Svetlana Solomykina a flirté avec le PLQ avant de plonger avec la CAQ

La gestionnaire Svetlana Solomykina a flirté l’an dernier avec le Parti libéral avant de lui tourner le dos et de faire le saut en politique avec la Coalition avenir Québec (CAQ). Les «messages assez rudes et difficiles à l’égard de la société québécoise», en lien avec l’accueil des immigrants, l’ont convaincue de changer de camp.

«Ma carte de membre, c’était uniquement pour assister à des événements et oui, j’ai eu des échanges» avec le Parti libéral, a admis la nouvelle politicienne lors de l’annonce de sa candidature jeudi, au centre-ville de Québec.

Mme Solomykina s’est rendue dans des congrès libéraux en 2017 et a même signifié de l’intérêt pour devenir candidate libérale à l’élection partielle dans Louis-Hébert, à la suite du retrait du député Sam Hamad. «Avec tout ce qui s’est passé par la suite, Dieu merci, j’ai été protégée», lance-t-elle. 

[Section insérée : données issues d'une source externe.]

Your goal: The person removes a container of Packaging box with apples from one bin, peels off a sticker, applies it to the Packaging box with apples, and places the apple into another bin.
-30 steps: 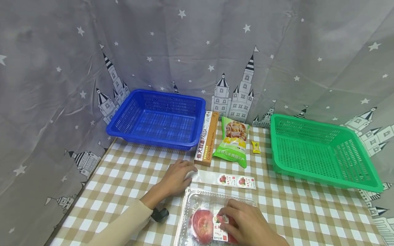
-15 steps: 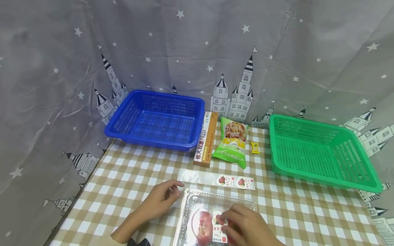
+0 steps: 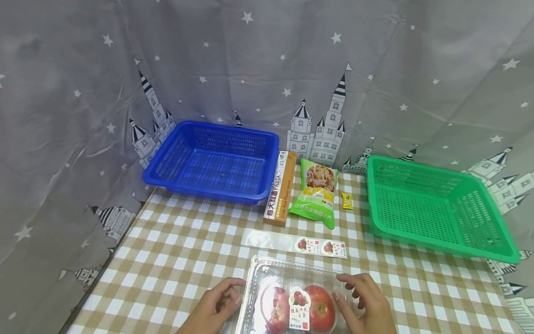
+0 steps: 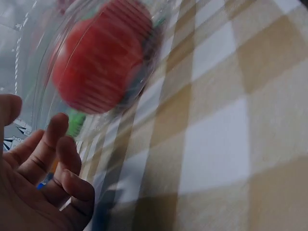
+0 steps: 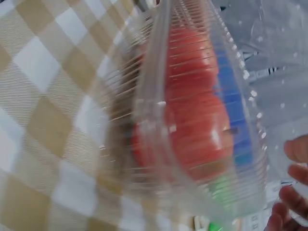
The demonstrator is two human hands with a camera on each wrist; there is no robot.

La candidate caquiste fait ici référence à tout le débat sur le racisme qui a eu lieu l’automne dernier. Celle qui est née dans un petit village de la Russie s’est sentie très bien accueillie lorsqu’elle s’est installée à Québec en 1992. Selon elle, Philippe Couillard et son équipe ont tenu un discours «contraire» à ses valeurs à ce moment-là. 

Mme Solomykina dit d’ailleurs être très à l’aise avec les positions de la CAQ sur l’immigration et avec le fait d’imposer un examen des valeurs aux nouveaux arrivants. «En quoi est-ce que c’est mauvais de faire valoir la langue française?» demande celle qui est heureuse d’avoir eu des incitatifs la poussant à parfaire la langue de sa société d’accueil. La détentrice d’un doctorat en chimie a eu de la difficulté à faire reconnaître les équivalences de ses diplômes universitaires russes et français et espère que la CAQ travaillera à améliorer les choses. 

Mme Solomykina habite le quartier Sillery, dans la circonscription de Jean-Talon, mais elle se présente dans Taschereau, parce que c’est là qu’elle travaille, fait des emplettes et de la course à pied, explique-t-elle. 

La CAQ a obtenu seulement 16% des votes en 2014 dans Taschereau, le seul bastion détenu par le Parti québécois dans la région de Québec à l’heure actuelle. «J’ai jamais choisi les batailles faciles dans ma vie», philosophe Mme Solomykina. 

Lutte serrée à prévoir

La lutte s’annonce en effet très serrée. L’actuelle députée Agnès Maltais a annoncé en janvier dernier qu’elle se retire après 20 ans en politique. Florent Tanlet, celui qui a failli lui ravir son siège il y a quatre ans, se présente de nouveau pour le Parti libéral. L’actuel attaché de presse de la ministre Dominique Vien est déjà très actif sur le terrain. 

Québec solidaire a choisi la comédienne Catherine Dorion tandis que Le Soleil a révélé que le Parti québécois mise sur Diane Lavallée pour conserver Taschereau. Cette gestionnaire qui a une longue feuille de route dans la haute fonction publique québécoise a déjà été présidente de la Fédération des infirmières et infirmiers du Québec. Tout comme Mme Solomykina, Mme Lavallée habite la circonscription voisine de Jean-Talon.